Początek swoich znaków Jezus uczynił w Kanie Galilejskiej podczas wesela, tam „objawił swoją chwałę i uwierzyli w Niego Jego uczniowie” (J 2,11). Byli Mu posłuszni, nie dyskutowali z Nim, nie poddawali w wątpliwość Jego słów. Posłuchali Maryi i czynili to, co Jezus im mówił. Dzięki temu mogli być świadkam pierwszego cudu Jezusa. On zatroszczył się o to, aby weselnikom nie zabrakło wina i pomnożył ich radość. Dla Niego ważne były ich bieżące potrzeby, które zostały zauważone przez Maryję. Jezus troszczy się rownież o nas. Pragnie aby nasze życie wydało obfite owoce, abyśmy dojrzewali w wierze, wzrastali w miłości do Boga i ludzi. Potrzebuje naszej współpracy z Jego łaską, bo bez Niego przecież nic nie możemy uczynić (J 15,5). Każdego dnia czeka na zaproszenie z naszej strony, bo tylko wtedy będzie mógł przemieniać nasze życie. Niczego nie zrobi na siłę. Nie tylko chce być z nami w najtrudniejszych momentach naszego życia, kiedy przychodzimy do niego i błagamy o ratunek. On pragnie przeżywać z nami również nasze radości i sukcesy, naszą najzwyklejszą codzienność. Mówi do nas słowami Ewangelii i chciałby abyśmy słuchali Jego głosu nie tylko „od święta” ale abyśmy żyli Słowem Bożym tak, aby Ono stało się naszym chlebem powszednim. On pragnie być Bogiem całego naszego życia.

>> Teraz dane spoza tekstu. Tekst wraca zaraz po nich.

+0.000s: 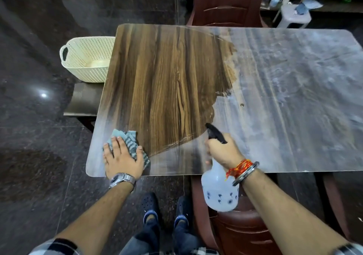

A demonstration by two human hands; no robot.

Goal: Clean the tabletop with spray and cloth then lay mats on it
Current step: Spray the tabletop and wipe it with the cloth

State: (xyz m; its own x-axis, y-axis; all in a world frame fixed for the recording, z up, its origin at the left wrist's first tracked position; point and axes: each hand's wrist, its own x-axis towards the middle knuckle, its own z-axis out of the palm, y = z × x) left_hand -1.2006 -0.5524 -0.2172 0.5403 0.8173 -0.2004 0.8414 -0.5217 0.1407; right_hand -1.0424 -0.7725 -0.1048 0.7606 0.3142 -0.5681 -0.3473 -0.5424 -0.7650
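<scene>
The wooden tabletop [167, 77] shows dark clean grain on its left part, while its right part [294, 97] is covered in whitish dusty film. My left hand [122, 157] presses flat on a striped grey-green cloth [130, 139] at the near left corner of the table. My right hand [224, 149] grips the neck of a translucent spray bottle [219, 189] with a black trigger head [215, 132]. The bottle hangs over the table's near edge, nozzle pointing away over the table.
A cream perforated basket [86, 58] sits on a dark stool [84, 101] to the left of the table. Brown plastic chairs stand at the far side [227, 1] and near side [241, 229]. A white stool [294, 15] is at the back right. The floor is dark polished stone.
</scene>
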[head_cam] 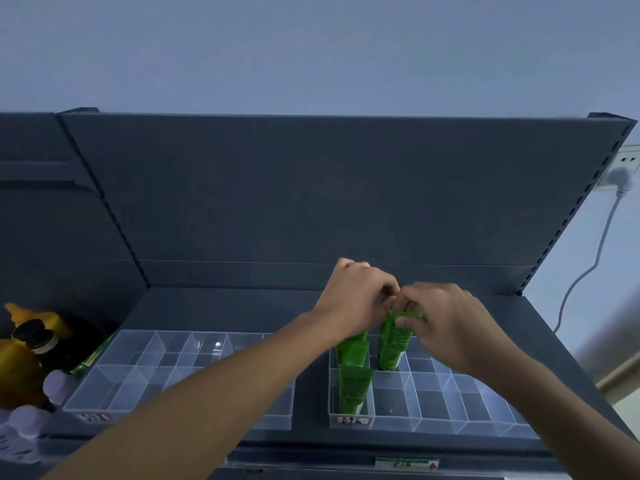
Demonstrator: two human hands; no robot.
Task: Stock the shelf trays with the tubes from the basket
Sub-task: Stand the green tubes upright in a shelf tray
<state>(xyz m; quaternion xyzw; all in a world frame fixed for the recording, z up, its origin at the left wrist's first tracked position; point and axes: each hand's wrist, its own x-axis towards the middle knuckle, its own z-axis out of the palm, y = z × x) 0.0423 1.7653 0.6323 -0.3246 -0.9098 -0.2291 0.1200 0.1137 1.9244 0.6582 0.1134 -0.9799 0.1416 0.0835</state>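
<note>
Two clear divided trays stand on the dark shelf. In the right tray point(450, 422), green tubes stand upright in its left compartments: one at the front point(353, 389), one behind it point(351, 351), and a third point(393, 344) one column to the right. My right hand point(446, 327) pinches the top end of that third tube. My left hand point(356, 299) reaches over the rear left tube, fingers curled at the same spot, touching my right hand. The left tray point(114, 386) holds nothing I can see. The basket is out of view.
Yellow bottles with dark caps point(24, 355) and pale bottle tops point(55, 384) crowd the shelf's left end, beside a green item point(91, 358). The shelf's back panel rises behind the trays. A white cable point(588, 271) hangs from a wall socket at right.
</note>
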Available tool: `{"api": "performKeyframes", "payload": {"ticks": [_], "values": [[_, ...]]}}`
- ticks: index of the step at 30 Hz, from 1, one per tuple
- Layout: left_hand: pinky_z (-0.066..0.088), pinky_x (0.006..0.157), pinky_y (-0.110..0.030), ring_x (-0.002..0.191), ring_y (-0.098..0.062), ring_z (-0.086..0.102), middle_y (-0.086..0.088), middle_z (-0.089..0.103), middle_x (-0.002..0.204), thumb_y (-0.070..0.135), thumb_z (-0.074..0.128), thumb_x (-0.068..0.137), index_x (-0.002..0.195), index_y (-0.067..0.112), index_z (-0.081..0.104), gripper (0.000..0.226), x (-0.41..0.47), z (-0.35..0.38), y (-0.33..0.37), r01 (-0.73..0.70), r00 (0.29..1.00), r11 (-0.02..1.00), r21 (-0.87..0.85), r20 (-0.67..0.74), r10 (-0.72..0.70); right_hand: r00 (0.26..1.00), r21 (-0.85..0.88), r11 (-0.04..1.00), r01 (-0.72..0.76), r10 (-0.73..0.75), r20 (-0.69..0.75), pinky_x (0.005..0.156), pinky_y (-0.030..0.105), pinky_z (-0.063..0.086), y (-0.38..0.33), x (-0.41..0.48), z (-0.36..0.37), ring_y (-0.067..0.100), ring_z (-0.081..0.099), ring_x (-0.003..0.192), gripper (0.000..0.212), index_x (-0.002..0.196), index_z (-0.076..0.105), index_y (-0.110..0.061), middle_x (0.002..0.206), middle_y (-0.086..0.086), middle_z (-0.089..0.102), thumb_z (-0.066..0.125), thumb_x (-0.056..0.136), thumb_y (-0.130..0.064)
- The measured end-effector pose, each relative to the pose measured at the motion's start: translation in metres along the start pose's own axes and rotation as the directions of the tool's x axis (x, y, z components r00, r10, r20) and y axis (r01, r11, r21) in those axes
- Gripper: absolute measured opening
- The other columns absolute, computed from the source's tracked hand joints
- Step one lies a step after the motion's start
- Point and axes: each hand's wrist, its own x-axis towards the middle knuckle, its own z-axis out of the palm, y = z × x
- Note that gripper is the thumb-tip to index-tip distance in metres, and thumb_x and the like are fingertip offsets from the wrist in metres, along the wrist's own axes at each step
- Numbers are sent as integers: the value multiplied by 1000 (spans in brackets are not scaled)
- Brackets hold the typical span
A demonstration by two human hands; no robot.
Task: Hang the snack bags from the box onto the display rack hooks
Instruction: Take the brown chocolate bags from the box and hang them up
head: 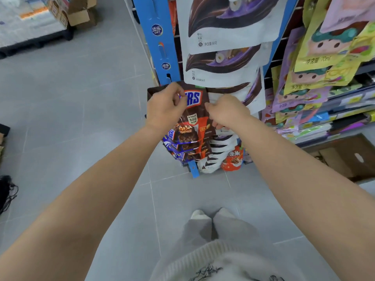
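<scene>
A brown snack bag (pixel 195 116) with blue and white lettering is held up against the blue display rack (pixel 160 43). My left hand (pixel 164 107) pinches its top left corner. My right hand (pixel 227 112) grips its right edge. More brown bags of the same kind (pixel 182 147) hang below it on the rack. White bags with a dark swirl print (pixel 223 63) hang in a column just above and to the right. The hook itself is hidden behind the bag and my hands.
A shelf of colourful hanging packets (pixel 316 82) fills the right side. An open cardboard box (pixel 349 157) sits on the floor at right. An orange bag (pixel 232 159) rests at the rack's foot. Stacked cartons (pixel 77 13) stand far left. My feet (pixel 211 220) are on grey tiles.
</scene>
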Motion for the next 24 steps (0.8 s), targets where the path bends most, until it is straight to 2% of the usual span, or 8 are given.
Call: {"api": "performKeyframes", "payload": {"ticks": [3, 5, 7, 10, 14, 18, 22, 24], "values": [[50, 63, -34, 64, -17, 57, 2, 59, 66, 17, 58, 85, 89, 11, 62, 8, -5, 27, 24, -238, 942, 971, -16, 238, 234, 996, 54, 998, -18, 13, 87, 77, 40, 56, 27, -11, -3, 25, 68, 78, 40, 87, 64, -8, 82, 8, 70, 45, 90, -42], [48, 64, -32, 69, -23, 61, 0, 63, 70, 17, 58, 83, 90, 13, 63, 9, -10, 50, 46, -342, 872, 939, -18, 365, 325, 989, 66, 996, -60, 50, 143, 62, 29, 51, 55, -19, -10, 22, 65, 68, 34, 74, 60, -9, 73, 6, 65, 47, 90, -36], [48, 62, -33, 72, -28, 64, -2, 67, 73, 19, 57, 82, 90, 13, 64, 12, -15, 74, 70, -440, 814, 898, -19, 415, 407, 986, 67, 994, -85, 74, 153, 56, 24, 42, 87, -24, -21, 21, 56, 59, 33, 63, 53, -9, 66, 7, 57, 48, 90, -26], [44, 59, -33, 69, -31, 63, -5, 67, 71, 23, 53, 81, 89, 12, 63, 18, -24, 116, 122, -514, 754, 854, -76, 435, 492, 979, 137, 973, -183, 169, 111, 56, 25, 39, 152, -30, -47, 23, 56, 69, 27, 68, 52, -8, 74, 10, 56, 49, 90, -24], [44, 64, -34, 80, -29, 61, -1, 65, 78, 26, 51, 87, 94, 15, 62, 17, -27, 176, 196, -478, 720, 871, -115, 516, 464, 965, 183, 948, -261, 262, 19, 74, 34, 51, 247, -42, -85, 30, 61, 88, 30, 74, 61, -6, 84, 14, 62, 51, 90, -29], [44, 70, -33, 88, -25, 61, -1, 67, 89, 20, 53, 88, 96, 18, 64, 14, -26, 259, 262, -415, 663, 902, -120, 639, 390, 929, 184, 913, -363, 371, -8, 71, 32, 44, 358, -59, -118, 29, 59, 84, 42, 72, 57, 5, 78, 19, 61, 48, 92, -30], [45, 76, -30, 95, -25, 61, -5, 67, 98, 15, 51, 87, 90, 15, 64, 13, -20, 348, 317, -344, 558, 932, -111, 775, 298, 877, 220, 854, -471, 481, 9, 65, 27, 36, 458, -76, -152, 25, 51, 67, 40, 55, 45, -16, 60, 3, 49, 50, 92, -29], [45, 78, -30, 98, -27, 59, -8, 65, 102, 17, 50, 88, 83, 20, 59, 11, -15, 392, 340, -330, 518, 941, -78, 818, 250, 837, 224, 814, -535, 547, 15, 64, 28, 37, 507, -74, -168, 26, 51, 71, 36, 60, 49, -9, 62, 6, 51, 51, 91, -26]]}}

Warto zabiegać o wierne budowanie relacji osobistej z Jezusem w naszej codzienności, wtedy łatwiej będzie nam czynić wszystko cokolwiek nam powie. Maryja zawsze będzie prowadzić nas do swojego Syna i uczyć postawy całkowitego zawierzenia Bogu. Dzięki Niej zrozumiemy, że pokora, służba i posłuszeństwo prowadzi do pełni życia, do oddania chwały Bogu i życia dla drugiego człowieka. Wystarczy zaprosić Jezusa do swojego życia i zaufać Jego miłości tak jak uczniowie zaufali swojemu Mistrzowi w Kanie Galilejskiej. Zaufali i uwierzyli, w Niego.
A ja …… czy wierzę w to, że Bóg naprawdę pragnie mojego szczęścia i życia w pełni radości wypływającej z tego, że moje życie należy do Niego?